**EXERCISE PROMPT**
From the line containing "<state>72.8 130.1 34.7" down to the final line of the entries below, restate each line word for word and add nothing.

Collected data
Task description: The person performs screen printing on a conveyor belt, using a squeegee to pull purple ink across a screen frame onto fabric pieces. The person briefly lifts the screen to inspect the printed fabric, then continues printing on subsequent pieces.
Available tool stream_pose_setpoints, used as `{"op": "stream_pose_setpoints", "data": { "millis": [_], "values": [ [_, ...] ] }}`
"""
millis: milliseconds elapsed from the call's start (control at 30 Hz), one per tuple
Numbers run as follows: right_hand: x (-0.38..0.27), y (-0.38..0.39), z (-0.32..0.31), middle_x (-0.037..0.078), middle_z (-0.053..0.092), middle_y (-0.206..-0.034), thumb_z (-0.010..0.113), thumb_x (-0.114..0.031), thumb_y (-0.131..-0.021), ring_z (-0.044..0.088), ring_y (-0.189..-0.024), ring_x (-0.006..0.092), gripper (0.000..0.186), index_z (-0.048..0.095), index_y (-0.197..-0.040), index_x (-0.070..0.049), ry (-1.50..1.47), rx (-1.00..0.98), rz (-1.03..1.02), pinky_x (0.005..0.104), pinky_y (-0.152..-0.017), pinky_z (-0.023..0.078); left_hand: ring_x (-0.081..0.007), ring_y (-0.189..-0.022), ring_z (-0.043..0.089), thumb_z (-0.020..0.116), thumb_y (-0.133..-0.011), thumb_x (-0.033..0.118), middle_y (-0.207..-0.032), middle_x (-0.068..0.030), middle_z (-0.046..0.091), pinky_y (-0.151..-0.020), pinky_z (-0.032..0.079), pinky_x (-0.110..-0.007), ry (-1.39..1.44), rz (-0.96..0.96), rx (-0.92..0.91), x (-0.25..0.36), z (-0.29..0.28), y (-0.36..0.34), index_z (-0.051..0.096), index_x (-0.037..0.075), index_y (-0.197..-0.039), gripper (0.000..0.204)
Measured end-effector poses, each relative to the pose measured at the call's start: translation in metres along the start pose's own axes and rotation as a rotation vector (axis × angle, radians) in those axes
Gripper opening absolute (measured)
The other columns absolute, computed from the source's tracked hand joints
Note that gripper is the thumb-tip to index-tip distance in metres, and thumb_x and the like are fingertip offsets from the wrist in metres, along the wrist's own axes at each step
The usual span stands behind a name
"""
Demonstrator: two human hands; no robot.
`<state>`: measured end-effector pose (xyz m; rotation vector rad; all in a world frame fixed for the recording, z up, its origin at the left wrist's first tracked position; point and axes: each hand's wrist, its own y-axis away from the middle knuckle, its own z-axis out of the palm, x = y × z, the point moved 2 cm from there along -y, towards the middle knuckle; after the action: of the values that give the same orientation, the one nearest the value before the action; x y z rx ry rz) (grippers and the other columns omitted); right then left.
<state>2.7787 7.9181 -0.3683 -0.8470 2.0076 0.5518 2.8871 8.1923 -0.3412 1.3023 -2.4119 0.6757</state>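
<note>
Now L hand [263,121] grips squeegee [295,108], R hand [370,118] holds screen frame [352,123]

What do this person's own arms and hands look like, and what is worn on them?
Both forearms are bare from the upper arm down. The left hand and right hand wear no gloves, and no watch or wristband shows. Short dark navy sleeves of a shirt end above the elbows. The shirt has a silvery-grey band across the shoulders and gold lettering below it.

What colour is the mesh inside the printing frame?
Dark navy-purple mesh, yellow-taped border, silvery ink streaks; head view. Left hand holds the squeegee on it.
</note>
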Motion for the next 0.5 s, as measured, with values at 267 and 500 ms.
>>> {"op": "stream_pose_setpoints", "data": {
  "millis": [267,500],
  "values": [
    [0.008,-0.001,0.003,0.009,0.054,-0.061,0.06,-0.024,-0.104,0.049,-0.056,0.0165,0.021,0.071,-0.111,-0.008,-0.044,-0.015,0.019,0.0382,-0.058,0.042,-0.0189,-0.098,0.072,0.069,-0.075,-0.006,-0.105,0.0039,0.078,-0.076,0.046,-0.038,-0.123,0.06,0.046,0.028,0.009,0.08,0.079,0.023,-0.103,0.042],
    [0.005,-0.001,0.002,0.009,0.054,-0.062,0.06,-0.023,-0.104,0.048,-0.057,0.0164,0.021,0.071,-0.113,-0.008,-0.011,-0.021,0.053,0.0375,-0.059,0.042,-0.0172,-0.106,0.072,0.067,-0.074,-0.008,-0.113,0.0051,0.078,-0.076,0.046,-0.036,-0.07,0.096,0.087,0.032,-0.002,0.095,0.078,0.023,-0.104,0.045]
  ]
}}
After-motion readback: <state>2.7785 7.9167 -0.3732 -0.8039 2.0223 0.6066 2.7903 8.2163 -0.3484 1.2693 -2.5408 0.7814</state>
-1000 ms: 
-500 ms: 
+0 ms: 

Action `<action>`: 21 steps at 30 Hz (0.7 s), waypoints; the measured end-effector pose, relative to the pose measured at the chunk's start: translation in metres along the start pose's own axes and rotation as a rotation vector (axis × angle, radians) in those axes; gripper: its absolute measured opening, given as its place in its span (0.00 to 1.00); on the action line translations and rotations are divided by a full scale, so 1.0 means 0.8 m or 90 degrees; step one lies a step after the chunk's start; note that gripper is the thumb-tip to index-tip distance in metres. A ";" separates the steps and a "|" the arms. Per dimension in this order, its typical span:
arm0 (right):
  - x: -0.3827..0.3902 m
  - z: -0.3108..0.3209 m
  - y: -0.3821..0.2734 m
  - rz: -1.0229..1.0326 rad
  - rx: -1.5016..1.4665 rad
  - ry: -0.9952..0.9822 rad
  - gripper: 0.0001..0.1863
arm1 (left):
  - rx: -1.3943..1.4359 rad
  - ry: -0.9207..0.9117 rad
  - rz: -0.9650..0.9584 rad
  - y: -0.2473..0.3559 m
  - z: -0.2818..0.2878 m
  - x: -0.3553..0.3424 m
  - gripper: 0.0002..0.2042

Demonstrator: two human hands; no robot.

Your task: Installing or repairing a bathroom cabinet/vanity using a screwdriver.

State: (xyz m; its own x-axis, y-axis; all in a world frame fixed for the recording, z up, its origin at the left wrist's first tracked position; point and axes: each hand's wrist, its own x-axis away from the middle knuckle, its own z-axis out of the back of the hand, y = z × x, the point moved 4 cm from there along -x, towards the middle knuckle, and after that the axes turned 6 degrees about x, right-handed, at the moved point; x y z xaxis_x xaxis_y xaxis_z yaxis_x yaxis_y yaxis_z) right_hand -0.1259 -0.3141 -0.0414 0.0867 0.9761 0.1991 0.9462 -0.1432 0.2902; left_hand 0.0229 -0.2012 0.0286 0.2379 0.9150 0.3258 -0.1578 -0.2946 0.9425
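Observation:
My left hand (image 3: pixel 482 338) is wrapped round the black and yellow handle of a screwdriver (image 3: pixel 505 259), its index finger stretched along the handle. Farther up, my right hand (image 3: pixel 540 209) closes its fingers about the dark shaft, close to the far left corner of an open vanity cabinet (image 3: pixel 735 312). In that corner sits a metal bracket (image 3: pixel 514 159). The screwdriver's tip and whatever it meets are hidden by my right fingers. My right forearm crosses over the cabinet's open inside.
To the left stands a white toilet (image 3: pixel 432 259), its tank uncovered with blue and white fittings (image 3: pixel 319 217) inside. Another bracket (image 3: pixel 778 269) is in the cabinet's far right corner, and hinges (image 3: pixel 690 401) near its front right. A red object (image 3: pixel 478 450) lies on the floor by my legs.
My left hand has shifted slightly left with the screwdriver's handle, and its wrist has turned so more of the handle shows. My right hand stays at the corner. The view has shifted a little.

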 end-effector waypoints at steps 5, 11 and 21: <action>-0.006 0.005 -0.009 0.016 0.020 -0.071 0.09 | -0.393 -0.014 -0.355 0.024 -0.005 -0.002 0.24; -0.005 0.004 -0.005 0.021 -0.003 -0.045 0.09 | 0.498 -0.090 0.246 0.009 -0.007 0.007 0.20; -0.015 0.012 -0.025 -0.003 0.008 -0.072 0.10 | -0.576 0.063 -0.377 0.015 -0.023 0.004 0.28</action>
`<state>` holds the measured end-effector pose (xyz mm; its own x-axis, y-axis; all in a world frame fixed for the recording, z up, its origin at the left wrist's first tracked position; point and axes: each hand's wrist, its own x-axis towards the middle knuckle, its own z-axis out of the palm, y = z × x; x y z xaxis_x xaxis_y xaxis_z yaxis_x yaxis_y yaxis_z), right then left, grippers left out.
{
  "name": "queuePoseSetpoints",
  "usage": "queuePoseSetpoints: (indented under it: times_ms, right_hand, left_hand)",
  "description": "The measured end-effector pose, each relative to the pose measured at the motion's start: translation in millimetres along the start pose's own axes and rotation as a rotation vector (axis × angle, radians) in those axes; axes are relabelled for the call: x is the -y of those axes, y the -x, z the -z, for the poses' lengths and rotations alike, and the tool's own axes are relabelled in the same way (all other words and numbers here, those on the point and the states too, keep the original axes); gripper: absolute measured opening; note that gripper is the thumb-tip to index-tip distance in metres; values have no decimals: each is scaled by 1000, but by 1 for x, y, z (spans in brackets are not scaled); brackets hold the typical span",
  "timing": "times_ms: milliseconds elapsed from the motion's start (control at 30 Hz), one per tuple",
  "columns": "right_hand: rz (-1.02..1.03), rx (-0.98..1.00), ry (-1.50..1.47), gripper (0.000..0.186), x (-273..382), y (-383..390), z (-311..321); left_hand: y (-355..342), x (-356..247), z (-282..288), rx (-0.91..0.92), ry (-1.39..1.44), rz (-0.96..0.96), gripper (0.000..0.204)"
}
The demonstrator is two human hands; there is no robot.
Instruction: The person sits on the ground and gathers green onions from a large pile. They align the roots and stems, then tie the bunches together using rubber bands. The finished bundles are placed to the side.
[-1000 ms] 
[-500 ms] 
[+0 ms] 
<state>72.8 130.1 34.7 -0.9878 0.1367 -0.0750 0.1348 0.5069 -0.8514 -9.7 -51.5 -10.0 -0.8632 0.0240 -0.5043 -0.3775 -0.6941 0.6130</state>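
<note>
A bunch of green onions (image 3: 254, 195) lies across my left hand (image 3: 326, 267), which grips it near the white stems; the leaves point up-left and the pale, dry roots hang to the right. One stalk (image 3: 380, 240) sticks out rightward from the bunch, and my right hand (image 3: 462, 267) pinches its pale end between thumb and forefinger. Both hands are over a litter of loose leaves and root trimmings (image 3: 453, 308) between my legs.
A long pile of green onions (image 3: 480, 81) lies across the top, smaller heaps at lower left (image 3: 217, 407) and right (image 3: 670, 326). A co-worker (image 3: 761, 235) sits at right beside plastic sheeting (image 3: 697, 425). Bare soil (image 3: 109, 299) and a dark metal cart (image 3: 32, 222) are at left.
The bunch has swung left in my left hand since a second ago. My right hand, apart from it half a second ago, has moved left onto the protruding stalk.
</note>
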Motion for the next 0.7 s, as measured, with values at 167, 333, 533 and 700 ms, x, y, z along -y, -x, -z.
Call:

**WORKED SOLUTION**
<state>72.8 130.1 34.7 -0.9878 0.1367 -0.0750 0.1348 0.5069 -0.8514 -9.7 -51.5 -10.0 -0.8632 0.0240 -0.5043 -0.3775 -0.6941 0.6130</state>
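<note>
A bunch of green onions (image 3: 254, 195) lies across my left hand (image 3: 326, 267), which grips it near the white stems; the leaves point up-left and the pale, dry roots hang to the right. One stalk (image 3: 380, 240) sticks out rightward from the bunch, and my right hand (image 3: 462, 267) pinches its pale end between thumb and forefinger. Both hands are over a litter of loose leaves and root trimmings (image 3: 453, 308) between my legs.
A long pile of green onions (image 3: 480, 81) lies across the top, smaller heaps at lower left (image 3: 217, 407) and right (image 3: 670, 326). A co-worker (image 3: 761, 235) sits at right beside plastic sheeting (image 3: 697, 425). Bare soil (image 3: 109, 299) and a dark metal cart (image 3: 32, 222) are at left.
The bunch has swung left in my left hand since a second ago. My right hand, apart from it half a second ago, has moved left onto the protruding stalk.
</note>
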Motion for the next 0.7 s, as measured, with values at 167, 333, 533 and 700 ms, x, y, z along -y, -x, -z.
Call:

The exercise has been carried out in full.